金子ノブアキ演じる影山が「人は誰でも別の顔を持っている」的な台詞を言ってましたがマッチングする人同士もお互いの知り得ない側面を知らずして恋愛をする性質を表していそうです。
比較的序盤から演出されるミスリード
怪しげな雰囲気で登場する、佐久間大介(SnowMan)演じるトム、マッチングアプリWillWill運営プログラマーで人の良さそうな影山。
この段階で見た目通りの結末にはならないだろうなとは思いつつ、比較的早い段階でミスリード、そしてそれを解消する表現が出てきていました。
一際目立つのが下記のシーン。
影山の同僚が社内で輪花とトムのやりとりの履歴を盗み見ている → やりとりの閲覧や改ざんが可能なことを示唆
→トムとのやり取りで、「ハッキングされているかも」のコメントからWillWill内部の者の可能性。
実際運営であれば利用者のアカウントでメッセージを偽装することもできるでしょうし、そういった本筋以外の怖さを表現しているのも面白いです。
2人の殺人犯の動機は?
輪花がマッチングアプリで知り合ったトム、そしてWillWillの影山。
結末では2人とも作中で複数の殺人を行なった犯人です。
まず影山は輪花に対して話した通り、輪花が愛した人、そして親しい人を殺害しています。これは影山が愛する母、が輪花の父に向けた報われなかった思いで苦しんだ報復。
一方トムの動機が作中で明確に描かれていないように思います。
トムは「不運な星の元に生まれてきた」「コインロッカーに捨てられた」、そしてストーカー気質で個人情報の収集が得意。
おそらく母の身元、そして自分がどういう出自でどういう経緯で捨てられたかも把握しているはず。
殺害した夫婦は手を握り合った状態で鎖で繋がれ、顔には十字の切り傷状態で発見されることから、単純に見ると「マッチングアプリで出会っても死ぬまで側を離れず添い遂げろよ」というメッセージにも読み取れます。

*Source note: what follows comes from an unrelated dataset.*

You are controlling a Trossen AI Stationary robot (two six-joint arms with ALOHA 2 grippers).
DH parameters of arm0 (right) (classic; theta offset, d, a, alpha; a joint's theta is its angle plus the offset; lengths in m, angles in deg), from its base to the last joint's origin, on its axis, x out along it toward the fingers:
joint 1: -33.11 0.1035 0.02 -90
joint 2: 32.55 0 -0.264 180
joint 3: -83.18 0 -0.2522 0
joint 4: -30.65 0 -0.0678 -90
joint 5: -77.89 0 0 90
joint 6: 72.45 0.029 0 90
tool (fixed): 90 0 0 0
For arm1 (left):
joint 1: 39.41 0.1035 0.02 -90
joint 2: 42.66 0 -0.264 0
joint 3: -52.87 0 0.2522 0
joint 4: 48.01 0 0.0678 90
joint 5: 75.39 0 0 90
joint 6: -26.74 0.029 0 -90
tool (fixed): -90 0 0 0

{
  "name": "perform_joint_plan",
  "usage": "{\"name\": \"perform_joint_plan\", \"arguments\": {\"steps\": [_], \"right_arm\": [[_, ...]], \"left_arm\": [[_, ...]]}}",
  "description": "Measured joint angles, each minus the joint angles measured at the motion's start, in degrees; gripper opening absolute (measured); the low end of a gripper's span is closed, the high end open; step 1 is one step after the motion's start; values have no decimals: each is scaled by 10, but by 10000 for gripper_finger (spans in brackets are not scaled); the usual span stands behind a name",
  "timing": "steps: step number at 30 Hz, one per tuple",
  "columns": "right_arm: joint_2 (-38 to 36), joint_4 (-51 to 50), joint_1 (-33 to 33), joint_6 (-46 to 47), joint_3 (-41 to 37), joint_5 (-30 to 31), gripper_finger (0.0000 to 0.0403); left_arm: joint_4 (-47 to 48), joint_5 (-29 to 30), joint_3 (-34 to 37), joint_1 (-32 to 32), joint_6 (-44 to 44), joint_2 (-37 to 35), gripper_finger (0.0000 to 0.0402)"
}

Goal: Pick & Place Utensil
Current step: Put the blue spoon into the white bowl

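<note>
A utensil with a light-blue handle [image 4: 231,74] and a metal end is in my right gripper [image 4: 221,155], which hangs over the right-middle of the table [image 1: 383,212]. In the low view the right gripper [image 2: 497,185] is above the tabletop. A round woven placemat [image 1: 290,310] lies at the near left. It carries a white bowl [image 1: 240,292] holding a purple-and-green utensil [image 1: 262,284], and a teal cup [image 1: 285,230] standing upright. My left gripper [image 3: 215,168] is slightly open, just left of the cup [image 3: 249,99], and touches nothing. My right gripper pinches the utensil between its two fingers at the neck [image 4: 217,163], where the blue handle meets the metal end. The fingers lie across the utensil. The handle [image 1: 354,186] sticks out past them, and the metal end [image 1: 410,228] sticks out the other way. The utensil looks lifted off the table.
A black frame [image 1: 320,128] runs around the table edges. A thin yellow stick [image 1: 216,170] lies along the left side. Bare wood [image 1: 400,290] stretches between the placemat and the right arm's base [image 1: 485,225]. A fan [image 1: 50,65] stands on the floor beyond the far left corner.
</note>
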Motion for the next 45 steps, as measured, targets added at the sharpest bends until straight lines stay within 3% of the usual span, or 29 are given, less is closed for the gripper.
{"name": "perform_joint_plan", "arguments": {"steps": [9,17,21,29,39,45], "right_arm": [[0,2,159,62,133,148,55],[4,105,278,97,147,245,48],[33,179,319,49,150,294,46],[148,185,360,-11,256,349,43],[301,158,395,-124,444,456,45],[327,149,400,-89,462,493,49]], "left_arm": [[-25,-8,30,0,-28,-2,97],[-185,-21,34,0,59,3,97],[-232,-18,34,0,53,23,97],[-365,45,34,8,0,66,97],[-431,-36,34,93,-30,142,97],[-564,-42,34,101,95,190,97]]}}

原作ではトムの殺害動機や性格が具体的に描かれているようですが、映画では削ぎ落とされているため上記の見方もできるのではないでしょうか。
レビューでよく見かける捜査の至らなさ
映画を観た後、他の視聴者の方のレビューをよく観たりするのですが、「ここまでの事件で犯人に接触までしているのに警察が証拠を見つけられないなんてことある?」という趣旨の書き込みをよく見かけました。

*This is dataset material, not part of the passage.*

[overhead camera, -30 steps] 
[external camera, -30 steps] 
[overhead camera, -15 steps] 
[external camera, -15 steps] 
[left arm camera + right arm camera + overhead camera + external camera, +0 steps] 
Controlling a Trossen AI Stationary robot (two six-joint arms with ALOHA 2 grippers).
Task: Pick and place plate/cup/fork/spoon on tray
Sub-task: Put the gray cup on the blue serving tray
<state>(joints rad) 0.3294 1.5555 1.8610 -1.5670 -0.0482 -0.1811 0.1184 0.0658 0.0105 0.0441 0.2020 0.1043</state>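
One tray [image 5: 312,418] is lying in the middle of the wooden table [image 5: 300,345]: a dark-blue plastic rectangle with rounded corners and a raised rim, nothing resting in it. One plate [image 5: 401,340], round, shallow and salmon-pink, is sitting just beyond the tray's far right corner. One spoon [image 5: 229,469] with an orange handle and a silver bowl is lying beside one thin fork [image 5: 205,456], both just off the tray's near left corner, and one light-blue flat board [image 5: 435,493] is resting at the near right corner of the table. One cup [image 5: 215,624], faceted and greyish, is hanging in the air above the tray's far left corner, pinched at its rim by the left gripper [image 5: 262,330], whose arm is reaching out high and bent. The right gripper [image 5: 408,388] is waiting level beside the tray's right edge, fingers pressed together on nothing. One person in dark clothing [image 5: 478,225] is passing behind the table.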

自分も映画を観ながらそんなことを思ったりしましたが、まぁこれに関しては早々に犯人逮捕になるとストーリーも続かないので致し方ないかなという印象です。
最後までトムを犯人と断定するところまで描かないことで、物語が終わった後、輪花とトムがそのまま結婚まで至るのか、輪花が殺害されてしまうのか、またはトムが逮捕されてしまうのか、の想像ができるので、ある意味物語を描いた後まで視聴者の脳内で続けさせる仕組みになっているかなと思います。

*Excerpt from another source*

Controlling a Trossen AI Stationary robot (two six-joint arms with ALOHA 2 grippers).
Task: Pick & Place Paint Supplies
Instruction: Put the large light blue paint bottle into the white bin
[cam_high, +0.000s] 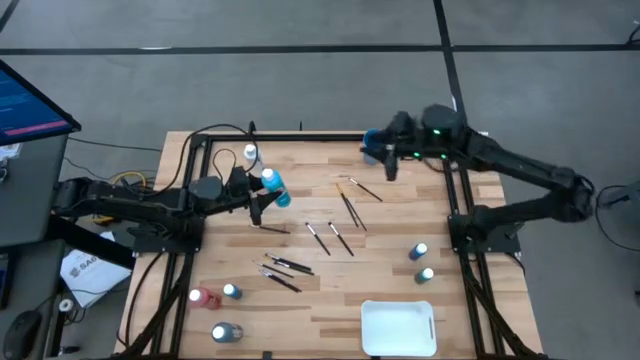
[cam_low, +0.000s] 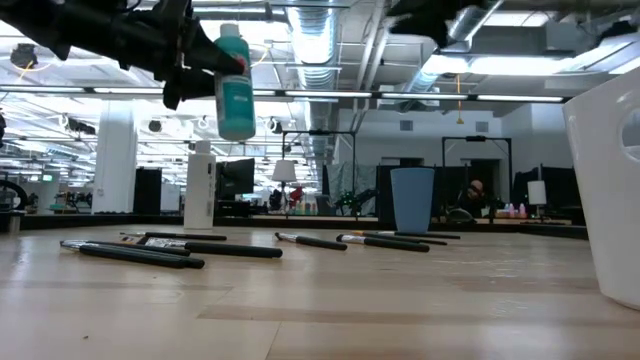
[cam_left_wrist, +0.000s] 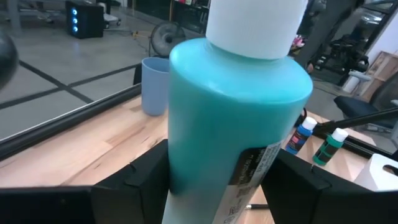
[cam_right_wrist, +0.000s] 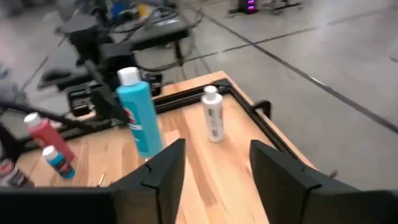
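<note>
Two arms were over the bench (cam_high: 400, 285). The left gripper (cam_high: 262, 203) had its fingers (cam_left_wrist: 134, 180) clamped on a teal paint bottle (cam_low: 234, 85), holding it up in the air above the wood, white cap on top. The right gripper (cam_high: 390, 168) hung near the blue cup (cam_low: 411, 198) at the far edge, fingers (cam_right_wrist: 163, 165) apart with nothing between them. A whitish bottle (cam_right_wrist: 212, 114) stood upright by the far corner. Dark paintbrushes (cam_high: 344, 208) lay scattered mid-bench, more small bottles (cam_high: 421, 262) sat toward the near side, close to the white tray (cam_high: 398, 328).
</note>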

おそらくトムの性質上、マッチングアプリでの殺害は続けるでしょうし、そういった恐ろしい余韻までも表現されている気がしています。
マッチングアプリの利用も慎重に
自分はもう使う機会がなさそうなサービスですが笑
一部都市伝説系の話では、マッチングアプリで出会った相手に殺されそうになった話も聞きます。
とはいえ友人がマッチングアプリで結婚まで至っていたりもするので適切に利用する上ではかなり良いのではないでしょうか。
映画のような大胆なケースはないと思いたいですが、ちょっと利用を慎重になってしまうような映画でした(使わないですが)
ともあれ、佐久間大介かっこいいのでおすすめです。